Magical Beasts can have character levels.

From the SRD:

The separate table for Intelligence ensures that no PC ends up with an Intelligence score lower than 3. This is important, because creatures with an Intelligence score lower than 3 are not playable characters. Creatures with any ability score lower than 1 are also not playable.

As mentioned in comments- Remorhaz, from the SRD:

Abilities: Str 26, Dex 13, Con 21, Int 5, Wis 12, Cha 10

No statistics is less than 3 - therefore - theoretically playable.

Ability modifiers would be:

  • Strength +16
  • Dexterity +2
  • Constitution +10
  • Intelligence -6
  • Wisdom +2
  • Charisma +0

Work with your DM to figure out a level adjustment. There are rules to figure out level adjustments within Savage Species.

Savage Species even outlays a monster class for the Griffon (p. 174). The Griffon is a magical beast. This could be a good model for your Ice Toad to follow, since Griffons can't speak as well.
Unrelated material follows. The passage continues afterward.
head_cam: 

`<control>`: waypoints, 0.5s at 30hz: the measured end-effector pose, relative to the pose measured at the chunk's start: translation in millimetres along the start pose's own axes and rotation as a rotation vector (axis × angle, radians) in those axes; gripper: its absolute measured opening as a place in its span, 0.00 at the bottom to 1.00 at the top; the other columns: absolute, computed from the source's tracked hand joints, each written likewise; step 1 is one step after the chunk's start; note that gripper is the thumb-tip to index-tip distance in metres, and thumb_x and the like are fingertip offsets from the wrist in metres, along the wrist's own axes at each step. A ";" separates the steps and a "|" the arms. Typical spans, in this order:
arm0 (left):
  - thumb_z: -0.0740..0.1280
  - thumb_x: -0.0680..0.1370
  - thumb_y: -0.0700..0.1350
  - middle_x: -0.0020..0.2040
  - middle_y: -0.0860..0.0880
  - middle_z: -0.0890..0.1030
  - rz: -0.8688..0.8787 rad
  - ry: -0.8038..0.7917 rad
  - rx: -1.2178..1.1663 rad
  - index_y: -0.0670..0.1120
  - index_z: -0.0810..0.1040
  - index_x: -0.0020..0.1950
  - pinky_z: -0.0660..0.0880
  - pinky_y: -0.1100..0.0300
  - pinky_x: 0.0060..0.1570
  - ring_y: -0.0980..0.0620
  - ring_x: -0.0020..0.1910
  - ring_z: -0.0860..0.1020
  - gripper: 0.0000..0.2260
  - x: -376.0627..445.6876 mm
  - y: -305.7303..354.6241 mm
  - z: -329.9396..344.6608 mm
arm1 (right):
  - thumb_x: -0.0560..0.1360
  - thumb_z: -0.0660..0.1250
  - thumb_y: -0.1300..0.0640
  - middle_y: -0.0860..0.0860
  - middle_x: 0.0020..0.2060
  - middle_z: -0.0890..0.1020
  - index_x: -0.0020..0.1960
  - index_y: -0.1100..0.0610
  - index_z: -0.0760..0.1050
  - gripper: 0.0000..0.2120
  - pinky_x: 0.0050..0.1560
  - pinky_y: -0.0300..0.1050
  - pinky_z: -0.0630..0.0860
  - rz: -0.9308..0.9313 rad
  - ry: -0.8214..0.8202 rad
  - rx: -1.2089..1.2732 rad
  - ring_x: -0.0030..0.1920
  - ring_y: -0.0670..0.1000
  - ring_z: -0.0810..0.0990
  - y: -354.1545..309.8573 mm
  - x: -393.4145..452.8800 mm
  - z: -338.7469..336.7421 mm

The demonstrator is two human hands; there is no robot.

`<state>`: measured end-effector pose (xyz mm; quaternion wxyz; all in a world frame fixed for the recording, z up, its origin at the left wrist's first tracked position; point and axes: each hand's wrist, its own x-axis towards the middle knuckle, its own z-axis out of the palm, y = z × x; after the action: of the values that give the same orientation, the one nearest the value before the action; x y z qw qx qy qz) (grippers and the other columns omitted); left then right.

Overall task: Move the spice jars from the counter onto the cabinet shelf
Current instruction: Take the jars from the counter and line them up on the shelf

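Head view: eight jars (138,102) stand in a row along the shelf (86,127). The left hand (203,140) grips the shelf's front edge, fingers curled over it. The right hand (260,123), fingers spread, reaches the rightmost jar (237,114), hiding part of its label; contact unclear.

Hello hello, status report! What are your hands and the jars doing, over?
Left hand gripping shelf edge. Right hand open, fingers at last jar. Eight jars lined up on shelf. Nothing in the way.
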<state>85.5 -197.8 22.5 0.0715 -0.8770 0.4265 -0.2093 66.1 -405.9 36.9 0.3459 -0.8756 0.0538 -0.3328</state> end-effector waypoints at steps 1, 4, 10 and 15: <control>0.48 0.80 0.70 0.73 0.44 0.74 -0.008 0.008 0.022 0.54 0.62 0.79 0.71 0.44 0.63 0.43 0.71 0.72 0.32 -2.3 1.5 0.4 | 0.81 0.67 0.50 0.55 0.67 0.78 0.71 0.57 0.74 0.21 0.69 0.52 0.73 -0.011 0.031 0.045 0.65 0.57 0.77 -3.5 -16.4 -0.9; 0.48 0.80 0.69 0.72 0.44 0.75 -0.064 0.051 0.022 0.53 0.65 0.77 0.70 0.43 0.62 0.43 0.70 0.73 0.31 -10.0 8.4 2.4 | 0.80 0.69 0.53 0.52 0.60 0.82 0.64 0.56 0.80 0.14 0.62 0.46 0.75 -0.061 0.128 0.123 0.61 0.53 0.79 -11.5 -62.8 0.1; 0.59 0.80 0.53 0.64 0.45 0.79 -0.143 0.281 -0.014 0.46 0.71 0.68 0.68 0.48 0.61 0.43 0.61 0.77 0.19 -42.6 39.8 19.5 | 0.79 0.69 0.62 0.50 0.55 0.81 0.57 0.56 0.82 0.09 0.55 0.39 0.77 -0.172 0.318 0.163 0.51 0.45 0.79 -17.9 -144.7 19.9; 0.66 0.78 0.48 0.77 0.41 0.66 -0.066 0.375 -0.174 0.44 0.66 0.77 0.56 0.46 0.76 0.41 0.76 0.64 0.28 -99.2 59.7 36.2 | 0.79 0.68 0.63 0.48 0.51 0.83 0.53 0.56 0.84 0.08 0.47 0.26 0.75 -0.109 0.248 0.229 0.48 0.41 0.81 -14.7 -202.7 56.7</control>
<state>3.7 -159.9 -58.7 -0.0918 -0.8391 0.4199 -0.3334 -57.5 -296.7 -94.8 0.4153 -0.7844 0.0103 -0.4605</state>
Automatic Languages: None. A griffon cannot speak or communicate without the assistance of magic, but it can understand Common.

Communication without the assistance of magic could be a key factor. Tongues, comprehend languages, and etc. could be a further avenue of enabling communication.

Gloves of Man (Savage Species, p. 57) could be a good magic item investment as well.

These magic gloves provide humanoid fingers and thumbs for the wearer. Any creature may wear them, provided the creature has tentacles or paws over which to slip them.

Battle Signs and Drow Sign Language are examples of non-verbal communication that everyone in the party would have access too, including the magical beasts that otherwise wouldn't have a language.

One way to get a guaranteed language:


A druid also knows Druidic, a secret language known only to druids, which she learns upon becoming a 1st-level druid. Druidic is a free language for a druid; that is, she knows it in addition to her regular allotment of languages and it doesn’t take up a language slot. Druids are forbidden to teach this language to nondruids.

Not to mention Use Magic Device for scrolls that could change your form into one that could speak.

Use a Scroll

If you are casting a spell from a scroll, you have to decipher it first. Normally, to cast a spell from a scroll, you must have the scroll’s spell on your class spell list. Use Magic Device allows you to use a scroll as if you had a particular spell on your class spell list. The DC is equal to 20 + the caster level of the spell you are trying to cast from the scroll. In addition, casting a spell from a scroll requires a minimum score (10 + spell level) in the appropriate ability. If you don’t have a sufficient score in that ability, you must emulate the ability score with a separate Use Magic Device check (see above).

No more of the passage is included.